Why We Should Amend “People, Planet, Profit”

By: Zachary Hirschfeld
The phrase “People, Planet, Profit” – coined by author John Elkington – promotes the idea that businesses must consider their environmental and social impact in addition to the traditional ‘bottom line.’ Elkington’s Triple Bottom Line brought on a reluctant swell of Corporate Social Responsibility – the idea that corporations should embrace the TBL to benefit themselves, as well as the greater planet. However, as all swells do, CSR and the TBL is sure to dissipate.

Why, do you ask, would CSR die? I thought it was just gaining momentum.

While some intentions may be good, CSR has an achilles’ heel – a tragic flaw – because it is tied to public relations.

Since the advent of ‘responsible’ business over the past decade and a half, thousands of companies have spent millions of dollars on ‘sustainable’ practices, through self-imposed audits and consultations.

However, the companies that are able to hire consultants to shift business practices are large corporations – the likes of Walmart, Coca-Cola, for example. What’s more, these corporations have the budgets to promote these changes in the media. As a result, we’ve seen a ‘sustainable’ gold rush – a ‘green’ rush – where corporations must show some type of commitment to the “People, Planet, Profit” mantra. However, this peer pressure has given way to pure PR stunts and empty promises. Greenwashing has become an epidemic in the CSR world, unfortunately.

So why does this happen?

“People, Planet, Profit,” CSR, Corporate Sustainability, whatever you want to call it, cannot, and should not exist as a viable strategy for large corporations. The deregulated and ultra-consumer driven socioeconomic systems they prey on cannot be sustained if we want to change our planet for the better.

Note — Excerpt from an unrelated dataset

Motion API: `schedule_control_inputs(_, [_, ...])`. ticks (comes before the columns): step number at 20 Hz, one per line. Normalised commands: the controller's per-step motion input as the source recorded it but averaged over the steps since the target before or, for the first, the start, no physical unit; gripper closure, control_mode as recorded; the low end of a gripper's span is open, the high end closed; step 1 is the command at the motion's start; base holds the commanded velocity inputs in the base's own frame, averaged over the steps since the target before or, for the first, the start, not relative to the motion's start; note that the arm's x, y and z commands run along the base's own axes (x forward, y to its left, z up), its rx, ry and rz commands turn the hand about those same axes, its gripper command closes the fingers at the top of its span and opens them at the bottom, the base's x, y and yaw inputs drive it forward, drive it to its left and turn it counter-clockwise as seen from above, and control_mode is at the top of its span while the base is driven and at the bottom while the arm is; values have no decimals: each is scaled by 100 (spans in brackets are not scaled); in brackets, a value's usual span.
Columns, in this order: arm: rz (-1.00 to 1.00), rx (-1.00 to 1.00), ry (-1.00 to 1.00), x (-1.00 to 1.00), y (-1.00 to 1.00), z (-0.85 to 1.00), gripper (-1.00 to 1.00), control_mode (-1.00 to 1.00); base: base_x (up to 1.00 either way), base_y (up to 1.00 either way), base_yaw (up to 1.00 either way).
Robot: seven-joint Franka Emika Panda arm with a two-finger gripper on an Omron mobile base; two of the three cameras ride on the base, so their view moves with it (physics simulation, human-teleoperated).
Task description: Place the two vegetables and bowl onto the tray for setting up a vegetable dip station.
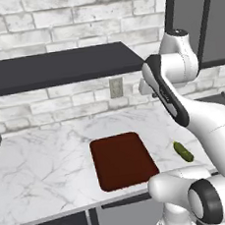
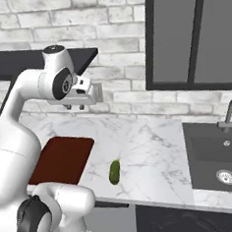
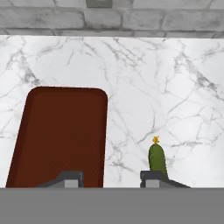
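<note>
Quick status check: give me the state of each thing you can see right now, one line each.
Tray: flat on the counter, nothing on it.
Cucumber: lying on the counter right of the tray, apart from it, not held.
Hand: raised above the counter, jaws apart, holding nothing.
Sink: basin has nothing in it, no water running.

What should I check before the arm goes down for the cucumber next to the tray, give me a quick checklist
1. Cucumber free on the counter, apart from the tray: ok.
2. Tray surface bare, ready to receive it: ok.
3. Gripper holding nothing, fingers parted: ok.
4. Gripper centred over the cucumber: not ok; in the hand view the cucumber sits by one finger, not between both.
5. Carrot and bowl located: cannot tell.
6. Gripper well above the counter, path down unobstructed: ok.
</note>
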Motion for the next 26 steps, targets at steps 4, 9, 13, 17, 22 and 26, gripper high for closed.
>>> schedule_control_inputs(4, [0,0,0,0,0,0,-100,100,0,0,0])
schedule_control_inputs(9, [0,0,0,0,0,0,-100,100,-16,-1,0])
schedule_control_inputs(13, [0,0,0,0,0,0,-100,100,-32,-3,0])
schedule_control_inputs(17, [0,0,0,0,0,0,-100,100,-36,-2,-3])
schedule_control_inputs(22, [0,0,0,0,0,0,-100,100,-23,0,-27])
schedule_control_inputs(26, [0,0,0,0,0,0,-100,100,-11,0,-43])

Look at Dasani Water (owned by Coca-Cola): You have probably seen the water bottles that tout a green “plant bottle” symbol. While this may catch the eye as a “green” product, there are a number of things to consider.

First of all, ‘plant bottles’ are only made with 30 percent ‘renewable’ material. This material is actually sugarcane. Where Coca-Cola gets this sugarcane it does not publicize (or at least I can’t find it), which means it probably comes from farms that use heavy pesticides, a lot of water and fossil fuels, and are sold in a highly-saturated marketplace, driving down the profit of sugarcane producers for the benefit of corporations like Coca-Cola – all facets which perpetuate unsustainable farming practices (much like the hidden costs for farming corn used for ethanol).

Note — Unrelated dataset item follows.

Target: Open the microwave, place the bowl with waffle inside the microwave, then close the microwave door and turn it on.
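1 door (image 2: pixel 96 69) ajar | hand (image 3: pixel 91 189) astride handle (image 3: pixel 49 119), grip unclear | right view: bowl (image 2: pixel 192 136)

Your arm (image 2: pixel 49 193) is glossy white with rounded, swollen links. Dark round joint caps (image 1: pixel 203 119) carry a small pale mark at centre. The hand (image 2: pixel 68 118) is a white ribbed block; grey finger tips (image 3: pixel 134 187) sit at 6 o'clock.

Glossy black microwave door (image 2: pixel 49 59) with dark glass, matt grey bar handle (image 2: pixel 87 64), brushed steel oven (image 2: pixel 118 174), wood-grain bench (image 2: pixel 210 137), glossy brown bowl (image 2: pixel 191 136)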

Apart from the sugarcane itself, the other 70 percent of the bottle is NOT plant-based, which means its same-old petrochemical plastic. So, Dasani’s batting .300 – a good average in baseball but not for helping the planet.

Even still, Dasani’s bottle is still a plastic bottle! Regardless of whether the bottle recycles or not, plastics take tons of fossil fuel to produce, and end up with minimal uses after the recycling process (which takes enormous amounts of energy, as well). What’s more, plastic bottles are only recycled 27% of the time, with the rest ending up in landfills.

Ideally, from a pure recycling standpoint, Dasani should use glass bottles, which can be either reused or fully recycled. From a consumer perspective, use a reusable canteen or cup! That’s just one example of “greenwashing” for you… There are countless others that show the cunning of big corporations that pull the wool over the eyes of the casually mindful consumer.

Corporations are not going to change their entire business models to improve the world because, well, they’d be entirely different businesses! In this age of constantly fluctuating stock prices and economic uncertainty, CEOs and shareholders deem it unacceptable to do anything that would potentially lower a corporation’s stock valuation – even if it could potentially benefit them in the long term. Big money takes time, effort, and more money to shift its model, and it’s dependent on government, subsidies, and a complex infrastructure to survive. It becomes increasingly evident that harmful big business looks like a 95 year old – inflexible, slow-moving, dependent and nearing the end of a long life.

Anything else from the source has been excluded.